◆ **GOAL OF THE EXERCISE**:
Going from the top of the data below, give again each line through the one containing "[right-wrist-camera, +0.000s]", both ends kept.

Top of STORED DATA

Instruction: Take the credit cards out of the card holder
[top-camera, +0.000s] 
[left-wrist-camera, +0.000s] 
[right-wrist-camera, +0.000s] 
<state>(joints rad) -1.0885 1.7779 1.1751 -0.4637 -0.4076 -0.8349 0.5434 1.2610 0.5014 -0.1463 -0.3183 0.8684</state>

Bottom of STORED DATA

◆ **ANSWER SPACE**:
Instruction: Take the credit cards out of the card holder
[top-camera, +0.000s] 
[left-wrist-camera, +0.000s] 
[right-wrist-camera, +0.000s] 

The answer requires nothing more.